### Exercise goal
Find every line below with the word "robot" in it, and copy each one.

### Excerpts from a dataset
* * * * * * *

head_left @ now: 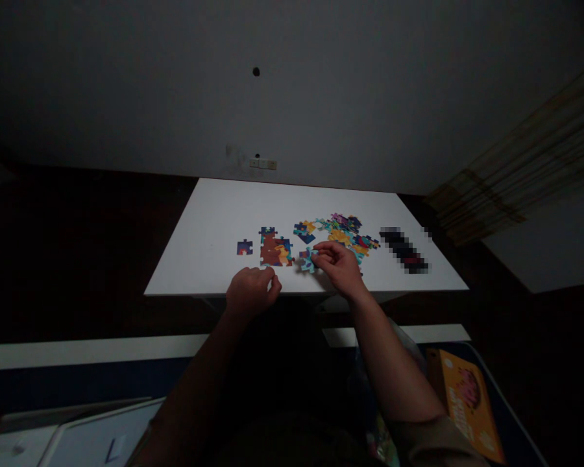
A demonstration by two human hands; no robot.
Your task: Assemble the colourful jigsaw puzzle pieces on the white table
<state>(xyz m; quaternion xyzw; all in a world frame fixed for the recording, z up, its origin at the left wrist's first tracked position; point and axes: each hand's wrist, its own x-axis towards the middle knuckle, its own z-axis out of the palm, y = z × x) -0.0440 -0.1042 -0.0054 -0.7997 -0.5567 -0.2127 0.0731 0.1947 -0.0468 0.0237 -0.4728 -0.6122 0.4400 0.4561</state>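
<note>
Between the thumb and fingers of my right hand (339, 266) is a light blue puzzle piece (307, 260), held just above the table. To its left lies a joined patch of brown, dark blue and orange puzzle pieces (272, 251). My left hand (251, 290) rests at the table's front edge below this patch, its fingers curled closed. A sliver of teal shows by its fingertips, but whatever the fingers hold, if anything, is hidden. A single dark blue piece (244, 248) lies left of the patch.
A heap of loose colourful pieces (339, 237) spreads beyond my right hand on the white table (209, 214). A blurred-out dark object (403, 250) lies to the right. An orange box (470, 402) sits at lower right. A wall stands behind the table.
</note>
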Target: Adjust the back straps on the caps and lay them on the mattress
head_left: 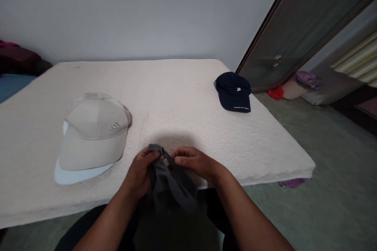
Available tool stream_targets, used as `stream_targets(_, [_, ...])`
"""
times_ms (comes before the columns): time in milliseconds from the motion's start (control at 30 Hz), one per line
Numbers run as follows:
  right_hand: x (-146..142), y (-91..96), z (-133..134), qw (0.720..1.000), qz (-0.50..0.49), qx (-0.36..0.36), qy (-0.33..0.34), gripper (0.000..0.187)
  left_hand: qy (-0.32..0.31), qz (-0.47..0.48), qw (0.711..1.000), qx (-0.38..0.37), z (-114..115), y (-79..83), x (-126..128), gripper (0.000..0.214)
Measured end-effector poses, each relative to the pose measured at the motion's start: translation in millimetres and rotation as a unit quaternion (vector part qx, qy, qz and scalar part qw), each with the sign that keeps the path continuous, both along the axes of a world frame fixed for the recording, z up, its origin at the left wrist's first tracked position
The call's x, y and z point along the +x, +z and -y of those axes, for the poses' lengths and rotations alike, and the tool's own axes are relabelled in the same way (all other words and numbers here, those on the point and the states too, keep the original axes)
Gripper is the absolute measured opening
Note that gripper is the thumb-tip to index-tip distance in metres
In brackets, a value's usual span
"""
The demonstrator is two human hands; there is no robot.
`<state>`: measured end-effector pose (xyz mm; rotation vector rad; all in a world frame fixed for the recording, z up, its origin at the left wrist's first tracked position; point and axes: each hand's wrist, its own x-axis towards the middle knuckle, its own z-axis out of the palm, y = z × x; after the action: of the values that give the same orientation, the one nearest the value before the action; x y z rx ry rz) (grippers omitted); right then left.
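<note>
A soft dark grey cloth cap (173, 188), its brim not visible, hangs between my hands at the near edge of the bed. My left hand (141, 170) pinches its narrow band, thumb on top. On the other side of a small gap in the band, my right hand (196, 160) has its fingers curled round the cloth; the fingertips are partly hidden. To the left lies a beige cap (94, 125) with a small logo, resting over a light blue cap (84, 175) whose brim sticks out below. A navy cap (234, 92) with white lettering sits at the far right.
The bed (165, 86) has a pale textured cover and ends at my knees. A plain wall (141, 11) stands behind it. To the right are a dark sliding door (291, 35), the green floor (332, 188) and a red item (276, 92).
</note>
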<state>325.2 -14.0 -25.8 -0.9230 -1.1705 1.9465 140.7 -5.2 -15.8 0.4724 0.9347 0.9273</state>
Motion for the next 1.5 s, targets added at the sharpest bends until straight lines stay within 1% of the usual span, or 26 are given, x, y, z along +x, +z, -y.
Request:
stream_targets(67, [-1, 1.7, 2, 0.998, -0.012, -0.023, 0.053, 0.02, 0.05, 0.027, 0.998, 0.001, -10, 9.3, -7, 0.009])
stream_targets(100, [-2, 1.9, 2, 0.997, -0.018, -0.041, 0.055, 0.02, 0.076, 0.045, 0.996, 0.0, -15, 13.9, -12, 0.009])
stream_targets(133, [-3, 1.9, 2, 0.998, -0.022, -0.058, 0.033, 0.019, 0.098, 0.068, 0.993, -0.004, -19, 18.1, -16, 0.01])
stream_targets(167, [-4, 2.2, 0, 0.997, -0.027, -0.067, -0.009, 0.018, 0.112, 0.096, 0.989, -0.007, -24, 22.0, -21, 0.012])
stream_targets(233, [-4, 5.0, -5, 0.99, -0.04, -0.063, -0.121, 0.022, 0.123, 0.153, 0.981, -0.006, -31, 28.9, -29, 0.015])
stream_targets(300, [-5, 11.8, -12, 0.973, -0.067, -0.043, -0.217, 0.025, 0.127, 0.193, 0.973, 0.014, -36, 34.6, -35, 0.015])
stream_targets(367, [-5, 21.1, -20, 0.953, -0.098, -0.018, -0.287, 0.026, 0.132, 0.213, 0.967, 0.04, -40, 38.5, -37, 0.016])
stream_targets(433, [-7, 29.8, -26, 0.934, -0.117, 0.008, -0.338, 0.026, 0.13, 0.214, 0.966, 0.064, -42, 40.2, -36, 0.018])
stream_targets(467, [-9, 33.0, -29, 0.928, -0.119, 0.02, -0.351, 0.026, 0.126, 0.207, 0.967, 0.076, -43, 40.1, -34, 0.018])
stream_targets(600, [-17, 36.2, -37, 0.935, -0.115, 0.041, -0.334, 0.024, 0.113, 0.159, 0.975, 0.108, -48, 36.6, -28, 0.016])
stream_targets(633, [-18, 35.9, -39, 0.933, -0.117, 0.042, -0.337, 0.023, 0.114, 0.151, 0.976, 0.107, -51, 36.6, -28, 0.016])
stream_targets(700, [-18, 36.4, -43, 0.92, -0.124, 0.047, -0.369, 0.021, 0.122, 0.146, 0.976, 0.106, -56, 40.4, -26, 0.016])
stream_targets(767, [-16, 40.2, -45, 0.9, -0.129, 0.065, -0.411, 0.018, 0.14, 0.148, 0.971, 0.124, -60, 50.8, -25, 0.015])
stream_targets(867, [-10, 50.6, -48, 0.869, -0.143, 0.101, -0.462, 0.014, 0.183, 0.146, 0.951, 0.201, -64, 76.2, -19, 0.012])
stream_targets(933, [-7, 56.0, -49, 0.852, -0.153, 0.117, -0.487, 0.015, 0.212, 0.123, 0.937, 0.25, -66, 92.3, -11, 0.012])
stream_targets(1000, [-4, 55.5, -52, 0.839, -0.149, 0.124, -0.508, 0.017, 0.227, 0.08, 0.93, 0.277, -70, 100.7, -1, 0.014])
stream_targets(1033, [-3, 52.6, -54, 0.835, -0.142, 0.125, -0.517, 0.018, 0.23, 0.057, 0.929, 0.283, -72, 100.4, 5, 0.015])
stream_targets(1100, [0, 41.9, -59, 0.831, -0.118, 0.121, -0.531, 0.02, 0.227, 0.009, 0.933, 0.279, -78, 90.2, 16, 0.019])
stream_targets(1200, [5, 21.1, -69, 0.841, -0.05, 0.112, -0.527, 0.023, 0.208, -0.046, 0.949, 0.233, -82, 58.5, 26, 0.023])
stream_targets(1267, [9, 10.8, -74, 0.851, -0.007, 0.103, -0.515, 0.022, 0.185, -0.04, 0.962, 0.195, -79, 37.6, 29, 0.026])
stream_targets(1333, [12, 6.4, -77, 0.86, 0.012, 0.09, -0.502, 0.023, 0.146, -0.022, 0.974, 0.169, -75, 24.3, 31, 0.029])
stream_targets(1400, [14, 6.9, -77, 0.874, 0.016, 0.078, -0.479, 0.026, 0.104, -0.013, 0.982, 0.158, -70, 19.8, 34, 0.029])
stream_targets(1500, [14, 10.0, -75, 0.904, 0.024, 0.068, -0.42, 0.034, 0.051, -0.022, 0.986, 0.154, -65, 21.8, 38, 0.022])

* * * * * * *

### Solution for this task
A demonstration by two human hands; no robot.
The demonstrator is two human hands; there is no robot.

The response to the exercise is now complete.